# Nesting random effect within fixed effect, with additional nested random effect. Nominal logistic

Very new to R so please pardon my naivety. I am trying to run a sort of mixed effects nominal logistic regression model with my insect response data. I have 2 rearing treatments (hot and cold) and 3 replicates within each treatment (1,2,3,4,5,6) with data (1/0) for both males and females.
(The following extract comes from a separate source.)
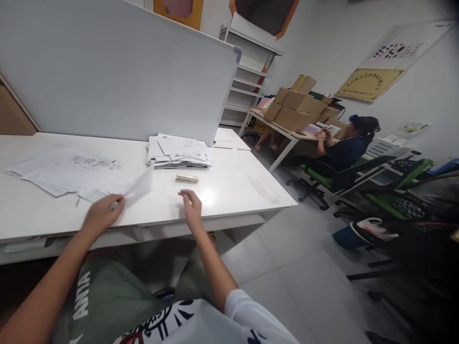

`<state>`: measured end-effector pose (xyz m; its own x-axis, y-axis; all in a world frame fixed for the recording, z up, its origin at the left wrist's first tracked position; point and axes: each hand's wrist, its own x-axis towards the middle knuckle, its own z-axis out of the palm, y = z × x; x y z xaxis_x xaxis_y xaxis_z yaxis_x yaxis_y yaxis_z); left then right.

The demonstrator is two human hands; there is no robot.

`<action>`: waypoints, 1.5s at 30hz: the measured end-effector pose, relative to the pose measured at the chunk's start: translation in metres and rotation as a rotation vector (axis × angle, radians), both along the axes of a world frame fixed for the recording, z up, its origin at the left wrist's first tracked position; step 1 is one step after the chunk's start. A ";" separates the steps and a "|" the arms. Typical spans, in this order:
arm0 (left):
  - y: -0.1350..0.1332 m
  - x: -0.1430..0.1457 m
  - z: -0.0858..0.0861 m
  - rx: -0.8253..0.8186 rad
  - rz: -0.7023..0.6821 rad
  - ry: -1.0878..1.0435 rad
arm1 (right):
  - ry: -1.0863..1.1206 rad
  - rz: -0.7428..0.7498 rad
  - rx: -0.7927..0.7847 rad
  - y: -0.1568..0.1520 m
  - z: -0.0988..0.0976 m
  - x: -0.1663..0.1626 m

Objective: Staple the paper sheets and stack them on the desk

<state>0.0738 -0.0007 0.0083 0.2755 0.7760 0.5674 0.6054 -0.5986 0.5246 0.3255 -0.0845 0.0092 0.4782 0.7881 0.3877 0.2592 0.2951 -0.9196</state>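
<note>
My left hand [103,213] is closed on a sheet of paper [140,184], which stands up at a tilt above the table and is blurred. My right hand [192,206] hovers over the table's front edge, fingers loosely bent and apart, with nothing visible in it. Just beyond that hand lies a beige stapler [187,178]. Behind the stapler rises a thick stack of printed papers [181,152], its edges uneven. To the left, loose printed sheets [68,167] spread over the white table [229,184], overlapping one another.
A large whiteboard [125,71] stands along the table's back edge. At the right, a co-worker [344,148] sits at another table with cardboard boxes [297,107]. Office chairs [319,179] and a blue bin [349,235] stand on the floor. Metal shelves [247,76] are behind.
</note>
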 end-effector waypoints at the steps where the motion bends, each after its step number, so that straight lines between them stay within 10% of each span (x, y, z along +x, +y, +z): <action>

Each individual was tested at up to 5 different temperatures. To start I am trying to compare responses by Sex, so comparing females across the 2 treatments. Currently I have this:

RandomFemales<-glmer(Called~ Treatment + Temp + Temp*Temp + Temp*Treatment + Temp*Temp*Treatment + DaysFromEclose + Temp*DaysFromEclose +Temp*Temp*DaysFromEclose + (1|Treatment/Rep) + (1|Rep/ID), data = Females, family=binomial, control = glmerControl(optimizer = "bobyqa"))

where temp*temp accounts for the quadratic shape of their activity curves across temperatures. DaysFromEclose is more or less time, since individuals were tested across several days.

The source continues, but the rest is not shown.